Fiat Chrysler Automobiles has admitted its failures and agreed to buy back thousands of its defective vehicles, but the manufacturer will still have to pay a multi-million dollar fine and has agreed to have its performance of these mandates monitored independently, according to a press release by the National Highway Traffic Safety Administration.
Indeed, the Italian-American manufacturer has recently come under fire by the US government for its many public safety failures and poor performance, but this starting month it has begun taking steps to remedy these issues as it tries to earn back the trust of consumers.

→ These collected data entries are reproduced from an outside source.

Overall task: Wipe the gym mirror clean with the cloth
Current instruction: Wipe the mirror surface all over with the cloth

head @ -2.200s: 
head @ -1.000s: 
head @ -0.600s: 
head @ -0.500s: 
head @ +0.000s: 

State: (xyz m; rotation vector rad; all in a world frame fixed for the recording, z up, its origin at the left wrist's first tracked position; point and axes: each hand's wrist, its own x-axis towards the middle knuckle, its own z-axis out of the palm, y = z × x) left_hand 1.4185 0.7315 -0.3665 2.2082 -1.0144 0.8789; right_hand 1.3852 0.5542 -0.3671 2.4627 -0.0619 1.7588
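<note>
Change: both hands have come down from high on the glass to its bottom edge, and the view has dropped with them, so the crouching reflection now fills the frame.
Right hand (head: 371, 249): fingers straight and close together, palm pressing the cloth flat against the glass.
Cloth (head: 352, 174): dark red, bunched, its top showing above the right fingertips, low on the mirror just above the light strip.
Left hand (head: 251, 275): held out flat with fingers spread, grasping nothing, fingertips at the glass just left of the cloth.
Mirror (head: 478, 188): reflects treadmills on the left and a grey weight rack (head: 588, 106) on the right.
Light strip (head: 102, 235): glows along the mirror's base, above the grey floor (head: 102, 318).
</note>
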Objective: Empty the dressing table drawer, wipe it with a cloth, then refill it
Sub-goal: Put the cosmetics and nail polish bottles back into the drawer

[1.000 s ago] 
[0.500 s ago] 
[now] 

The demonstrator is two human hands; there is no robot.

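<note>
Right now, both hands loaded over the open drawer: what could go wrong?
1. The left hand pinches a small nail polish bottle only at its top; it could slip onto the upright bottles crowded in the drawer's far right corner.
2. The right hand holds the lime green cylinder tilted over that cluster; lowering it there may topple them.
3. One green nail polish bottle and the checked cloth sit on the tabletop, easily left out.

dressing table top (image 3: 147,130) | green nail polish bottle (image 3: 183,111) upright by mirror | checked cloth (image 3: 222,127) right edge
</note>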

Fiat Chrysler has been ordered to buy back nearly 193,000 vehicles including Ram pickup trucks, Dodge SUVs and Jeeps after the manufacturer failed to adequately fix the vehicles despite more than a dozen recalls made through 2013. It was that year that the manufacturer issued recall notices for roughly 580,000 Ram pickups and SUVs.
The automaker has already fixed about 280,000 of them that will not be subject to this current buyback program — one labeled as the most expensive in US history. Indeed, Fiat Chrysler is expected to pay up to $1 billion to remedy its past mistakes.
Fiat Chrysler has also been handed a $105 million civil fine for its failure to properly handle some 23 safety recalls for its vehicles totaling roughly 11 million cars and trucks. The auto maker was found in violation of multiple rules under the Motor Vehicle Safety Act including its failure to repair vehicles with safety defects as well as buy back defective models from owners.
Additionally, Fiat Chrysler will have to pay the owners of roughly a million older-model Jeeps Cherokee and Jeep Liberty SUVs designed with rear-mounted gas tanks to have their vehicles fixed or grade them in. There have been 75 deaths attributed to fiery crashes involving these vehicles. The Jeep’s gas tanks may rupture in a rear-end crash and erupt in a fire. Only about 20 percent of the affected Jeep vehicles have had repairs made.
Also, the recall includes certain Dodge models with defective parts in the steering system, causing driver to lose control of the car.
“Today’s action holds Fiat Chrysler accountable for its past failures, pushes them to get unsafe vehicles repaired or off the roads and takes concrete steps to keep Americans safer going forward,” said Secretary Foxx. “This civil penalty puts manufacturers on notice that the Department will act when they do not take their obligations to repair safety defects seriously.”
Finally, the performance of Fiat Chrysler’s efforts to remedy this situation will be overseen for the next three years by an independent monitor approved by the NHTSA.
Fiat Chrysler Automobiles Models Eligible for Buyback
Dodge Ram 1500 (2009 to 2012).
Dodge Ram 1500 Mega Cab 4 X 4 (2008).
Dodge Ram 2500 4 X 4, 3500 4 X 4, 4500 4 X 4, and 5500 4 X 4 (2008 to 2012).
Chrysler Aspen and Dodge Durango SUVs (2009)
Dodge Dakota pickup (2009 through 2011).